GT.fmt_nanoplot

GT.fmt_nanoplot(
    self,
    columns=None,
    rows=None,
    plot_type='line',
    plot_height='2em',
    missing_vals='marker',
    autoscale=False,
    reference_line=None,
    reference_area=None,
    expand_x=None,
    expand_y=None,
    options=None,
)

Format data for nanoplot visualizations.

The fmt_nanoplot() method is used to format data for nanoplot visualizations. This method allows for the creation of a variety of different plot types, including line, bar, and scatter plots.

Warning

fmt_nanoplot() is still experimental.

Parameters

columns : str | None = None: The columns to target.

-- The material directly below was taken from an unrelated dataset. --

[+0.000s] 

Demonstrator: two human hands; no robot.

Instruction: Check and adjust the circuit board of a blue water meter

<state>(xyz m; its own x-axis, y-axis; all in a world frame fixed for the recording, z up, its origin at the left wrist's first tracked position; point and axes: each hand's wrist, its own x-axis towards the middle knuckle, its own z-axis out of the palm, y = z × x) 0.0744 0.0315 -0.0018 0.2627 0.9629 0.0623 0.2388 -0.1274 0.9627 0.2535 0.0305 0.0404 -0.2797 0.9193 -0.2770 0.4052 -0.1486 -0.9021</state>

Can either be a single column name or a series of column names provided in a list.
rows : int | list[int] | None = None: In conjunction with columns=, we can specify which of their rows should undergo formatting. The default is all rows, resulting in all rows in targeted columns being formatted. Alternatively, we can supply a list of row indices.
plot_type : PlotType = 'line': Nanoplots can either take the form of a line plot (using "line") or a bar plot (with "bar"). A line plot, by default, contains layers for a data line, data points, and a data area. With a bar plot, the always visible layer is that of the data bars.
plot_height : str = '2em': The height of the nanoplots. The default here is a sensible value of "2em".
missing_vals : MissingVals = 'marker': If missing values are encountered within the input data, there are three strategies available for their handling: (1) "gap" will show data gaps at the sites of missing data, where data lines will have discontinuities and bar plots will have missing bars; (2) "marker" will behave like "gap" but show prominent visual marks at the missing data locations; (3) "zero" will replace missing values with zero values; and (4) "remove" will remove any incoming missing values.
autoscale : bool = False: Using autoscale=True will ensure that the bounds of all nanoplots produced are based on the limits of data combined from all input rows. This will result in a shared scale across all of the nanoplots (for y- and x-axis data), which is useful in those cases where the nanoplot data should be compared across rows.
reference_line : str | int | float | None = None: A reference line requires a single input to define the line. It could be a numeric value, applied to all nanoplots generated. Or, the input can be one of the following for generating the line from the underlying data: (1) "mean", (2) "median", (3) "min", (4) "max", (5) "q1", (6) "q3", (7) "first", or (8) "last".
reference_area : list[Any] | None = None: A reference area requires a list of two values for defining bottom and top boundaries (in the y direction) for a rectangular area. The types of values supplied are the same as those expected for reference_line=, which is either a numeric value or one of the following keywords for the generation of the value: (1) "mean", (2) "median", (3) "min", (4) "max", (5) "q1", (6) "q3", (7) "first", or (8) "last". Input can either be a vector or list with two elements.
expand_x : list[int] | list[float] | list[int | float] | None = None: Should you need to have plots expand in the x direction, provide one or more values to expand_x=. Any values provided that are outside of the range of x-value data provided to the plot will result in a x-scale expansion.
expand_y : list[int] | list[float] | list[int | float] | None = None: Similar to expand_x=, one can have plots expand in the y direction. To make this happen, provide one or more values to expand_y=. If any of the provided values are outside of the range of y-value data provided, the plot will result in a y-scale expansion.
options : dict[str, Any] | None = None: By using the nanoplot_options() helper function here, you can alter the layout and styling of the nanoplots in the new column.

Returns

: GT: The GT object is returned. This is the same object that the method is called on so that we can facilitate method chaining.

Details

Nanoplots try to show individual data with reasonably good visibility. Interactivity is included as a basic feature so one can hover over the data points and vertical guides will display the value ascribed to each data point. Because Great Tables knows all about numeric formatting, values will be compactly formatted so as to not take up valuable real estate.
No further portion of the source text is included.